The DS3231 I have used on lots of projects before. These devices are extremely accurate with minimal drift over time. Not a lot to say about these really the device maintains seconds, minutes, hours, day, date, month, and year information. Has two configurable alarms and even has an internal temperature sensor (which is used for temperature compensation of the oscillator) but can also be read via one of the internal registers. Data is transferred serially through an I²C bus.

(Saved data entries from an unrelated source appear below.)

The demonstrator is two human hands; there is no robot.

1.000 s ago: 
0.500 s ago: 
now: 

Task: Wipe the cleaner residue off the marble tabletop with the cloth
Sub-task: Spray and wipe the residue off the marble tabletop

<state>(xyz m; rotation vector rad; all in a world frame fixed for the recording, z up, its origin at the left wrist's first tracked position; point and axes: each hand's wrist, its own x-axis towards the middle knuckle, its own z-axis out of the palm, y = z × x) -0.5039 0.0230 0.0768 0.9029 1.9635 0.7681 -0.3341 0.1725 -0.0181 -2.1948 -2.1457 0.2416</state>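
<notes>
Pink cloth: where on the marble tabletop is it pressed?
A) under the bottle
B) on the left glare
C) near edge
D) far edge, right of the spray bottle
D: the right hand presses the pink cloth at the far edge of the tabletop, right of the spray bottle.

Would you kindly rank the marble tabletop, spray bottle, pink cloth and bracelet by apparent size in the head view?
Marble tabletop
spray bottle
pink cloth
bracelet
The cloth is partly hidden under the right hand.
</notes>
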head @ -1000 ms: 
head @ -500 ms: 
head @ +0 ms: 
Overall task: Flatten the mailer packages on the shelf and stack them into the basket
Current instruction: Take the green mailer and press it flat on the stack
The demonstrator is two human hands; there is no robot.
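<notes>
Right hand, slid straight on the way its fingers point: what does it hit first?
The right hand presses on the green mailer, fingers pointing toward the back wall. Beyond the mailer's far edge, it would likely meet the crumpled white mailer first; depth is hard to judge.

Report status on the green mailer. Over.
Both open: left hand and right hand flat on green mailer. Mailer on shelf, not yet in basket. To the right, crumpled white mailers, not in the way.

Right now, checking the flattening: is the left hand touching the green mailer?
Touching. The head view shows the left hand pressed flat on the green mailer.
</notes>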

The OLED display supports two colours. The very top of the display uses yellow on black while the remainder of the display uses blue on black. I decided to take advantage of this and alternate between the current time, date and temperature along the top while showing the current time in binary format below using rectangles to represent each binary bit. I am really pleased with the way it turned out.

binary_clock

The design was implemented on breadboard and all of the code written in C using the Atmel Studio development environment. Rather than continually reading the time from the DS3231 its square wave output pin was configured to output a 1Hz square wave which in turn was connected to one of the external interrupts pins on the ATMega328. Upon interrupt the interrupt handler simply sets a flag to indicate to the main exec to read the time and refresh the display. The clock has been running fine now for around four months with no issues at all. All of the project files and source code will be available in my GitHub account.